The classic mistake: vague briefs like "make it more modern." Rork will change something, but rarely what you meant. Use concrete parameters (pt, color, position).
Step 3: When to Drop into Xcode
The hardest call: stay in Rork or descend to Xcode? After six months, my rule:
Stay in Rork for "easily verbalized changes." Color shifts, layout changes, adding a screen, modifying a data model — Rork is good at these.
Drop to Xcode for "hard-to-verbalize tweaks" and "edits to existing code." Things like "make this button's tap animation a 0.3s easeOut" are faster to type yourself than to describe.
The other reason for Xcode: anywhere you call Apple frameworks directly. Once you reach for Notification, HealthKit, CoreLocation, the complexity outgrows what prompts can carry. Just open the Swift docs and write it.
Step 4: Common Real-Device Stumbles
Three pitfalls when going from Xcode to a connected iPhone:
Signing & Capabilities. In Xcode project settings, pick your Apple ID as Team and set Bundle Identifier to a unique string (e.g., com.yourname.bookapp). Skip this and you'll see "No matching profile found."
"Untrusted Developer" warning. After installing on device, go to iPhone Settings → General → VPN & Device Management and trust your Apple ID. Without this the app installs but won't launch.
Network permissions. If your app calls APIs, add NSAppTransportSecurity to Info.plist; for local-dev servers, allow NSAllowsLocalNetworking. Rork generates assuming production, so local-dev settings are a "you add later" item.
Step 5: Shipping to TestFlight
The TestFlight path has many small forks for first-timers. The essentials:
Setup: enroll in Apple Developer Program ($99/year). Create a new app in App Store Connect, and match Bundle Identifier to Xcode.
In Xcode, do an Archive build (Product → Archive). On success, the Organizer window opens — choose Distribute App → App Store Connect → Upload. The upload runs 5–10 minutes.
Back in App Store Connect, the new build appears.
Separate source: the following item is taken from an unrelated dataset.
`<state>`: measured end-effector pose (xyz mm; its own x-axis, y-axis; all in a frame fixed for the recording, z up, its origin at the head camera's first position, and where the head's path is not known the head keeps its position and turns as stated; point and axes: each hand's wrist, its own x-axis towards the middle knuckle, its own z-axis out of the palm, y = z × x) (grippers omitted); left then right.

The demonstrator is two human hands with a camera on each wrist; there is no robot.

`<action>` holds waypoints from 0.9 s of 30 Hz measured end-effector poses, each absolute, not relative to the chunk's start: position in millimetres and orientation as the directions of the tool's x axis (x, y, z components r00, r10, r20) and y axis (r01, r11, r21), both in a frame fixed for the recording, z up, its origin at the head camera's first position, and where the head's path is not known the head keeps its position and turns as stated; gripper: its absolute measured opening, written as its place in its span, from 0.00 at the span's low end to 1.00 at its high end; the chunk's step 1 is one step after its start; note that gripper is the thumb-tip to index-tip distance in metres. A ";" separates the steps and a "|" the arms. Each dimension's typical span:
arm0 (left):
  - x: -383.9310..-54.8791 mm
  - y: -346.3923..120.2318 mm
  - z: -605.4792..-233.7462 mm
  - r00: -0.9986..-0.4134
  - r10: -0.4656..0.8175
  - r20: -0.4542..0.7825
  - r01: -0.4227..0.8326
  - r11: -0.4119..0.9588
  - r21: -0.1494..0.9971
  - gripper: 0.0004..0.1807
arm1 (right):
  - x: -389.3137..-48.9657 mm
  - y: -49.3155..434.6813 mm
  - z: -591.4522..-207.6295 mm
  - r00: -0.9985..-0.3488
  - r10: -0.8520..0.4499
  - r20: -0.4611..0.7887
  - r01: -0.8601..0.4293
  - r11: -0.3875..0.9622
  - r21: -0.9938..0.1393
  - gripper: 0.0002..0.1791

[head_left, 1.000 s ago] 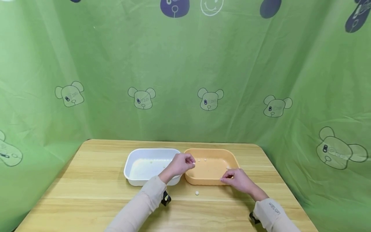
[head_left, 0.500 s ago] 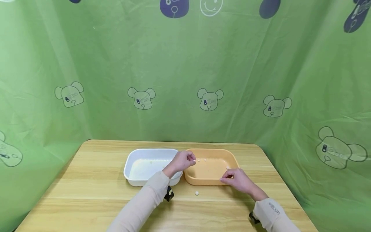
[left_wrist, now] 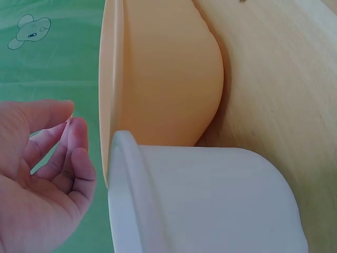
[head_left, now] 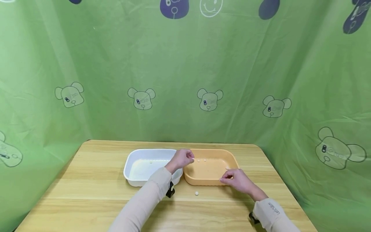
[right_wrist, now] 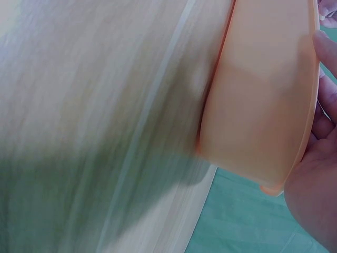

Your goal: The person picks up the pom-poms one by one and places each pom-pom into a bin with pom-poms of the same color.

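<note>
My left hand pinches a tiny white bead between thumb and fingertips. It hangs where the white tray and the orange tray meet, above their rims. In the left wrist view the thumb tip and index tip come together, and the bead is hardly seen. My right hand holds the near right rim of the orange tray, thumb at the outside, other fingers over the inside. Several white beads are about: a pair at the back of the orange tray, another bead by its right wall.
One bead lies on the wooden table in front of the trays. Another bead lies in the white tray, part of which my left forearm hides. A green printed curtain surrounds the table's back and sides.
My left hand has shifted slightly up and away with the bead. Its wrist now covers a bead seen earlier in the white tray. The right hand stays put.
</note>
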<state>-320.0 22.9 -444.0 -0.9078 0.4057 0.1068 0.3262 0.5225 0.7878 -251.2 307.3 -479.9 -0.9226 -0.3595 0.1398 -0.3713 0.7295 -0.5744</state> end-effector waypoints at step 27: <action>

Answer the export compliance question (do you use encryption?), then in the TestFlight tab add internal testers (yourself, friends). Testers receive a TestFlight link and install.
Once here, you've shipped. Now the loop: gather user feedback, return to Rork, improve.
Failure Patterns I Repeated
Mistakes I made more than once, shared so you can skip them:
"Hand over a perfect spec from the start." Trying to generate a 10-screen app from one prompt collapses Rork mid-stream. Grow it 3–4 screens at a time.
"Stay inside Rork without ever opening Xcode." Rork's preview and on-device behavior differ enough that early on-device testing is a habit worth forming.
"Change the data model later." Mid-flight SwiftData model changes mean migrations, which are more painful than you'd guess. Spend time on the model up front and the rest is easier.
A Suggestion for Your First Build
For anyone new to building iOS apps with Rork, I strongly suggest "a small tool you actually want to use yourself."
My first build was a feature-light memo app for tracking books I want to read. Not for sale, so I could accept "minimal is enough" and use it as a Rork practice ground. Once shipped, I'd use it daily, surface my own complaints, and turn the improvement loop naturally.
Don't aim for a chart-topping App Store hit on attempt one. Start by "solving a small problem of your own" — both the strengths and the limits of Rork become visible, and that knowledge feeds your next serious project. That's what I'd tell my six-months-ago self.